» Exercise: Every line of the listing belongs in your answer exactly as written; the images do not.
_ _ _ _ _
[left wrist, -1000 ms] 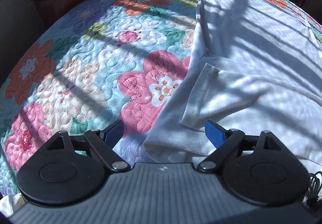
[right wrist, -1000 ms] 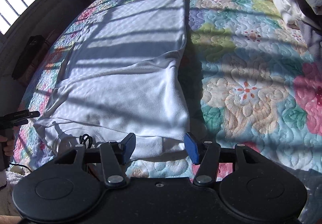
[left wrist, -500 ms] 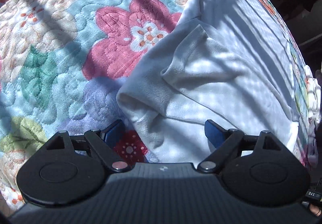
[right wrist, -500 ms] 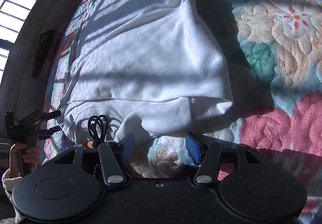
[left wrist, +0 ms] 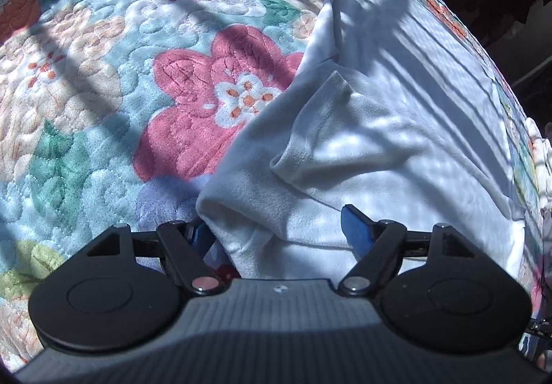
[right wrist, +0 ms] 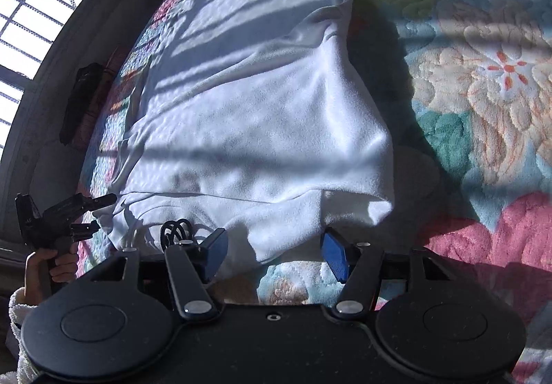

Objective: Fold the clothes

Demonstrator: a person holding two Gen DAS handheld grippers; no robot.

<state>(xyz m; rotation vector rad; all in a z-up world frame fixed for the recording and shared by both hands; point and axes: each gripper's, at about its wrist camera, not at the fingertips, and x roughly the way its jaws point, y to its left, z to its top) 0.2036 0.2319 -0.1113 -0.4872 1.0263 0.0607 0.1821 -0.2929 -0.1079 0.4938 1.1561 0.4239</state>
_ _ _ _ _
» Completed exercise:
[left wrist, -1000 ms] 
[right wrist, -1000 ms] 
[left wrist, -500 ms] 
[right wrist, -500 ms] 
[left wrist, +0 ms] 
[right wrist, +0 ms] 

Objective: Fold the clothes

Demonstrator: a person holding two Gen DAS handheld grippers; no robot.

<state>(xyz m; rotation vector rad; all in a z-up world frame fixed for the recording and shared by both hands; point and axes: each gripper's, at about its wrist camera, not at the fingertips, and x roughly the way its jaws point, y to its left, z to its top) 0.2036 0.2319 -0.1113 -0.4872 1.0263 0.0607 0.1821 -0.2929 -0.1079 0.4938 1.1561 0.4239</state>

The answer given above is complete as it stands.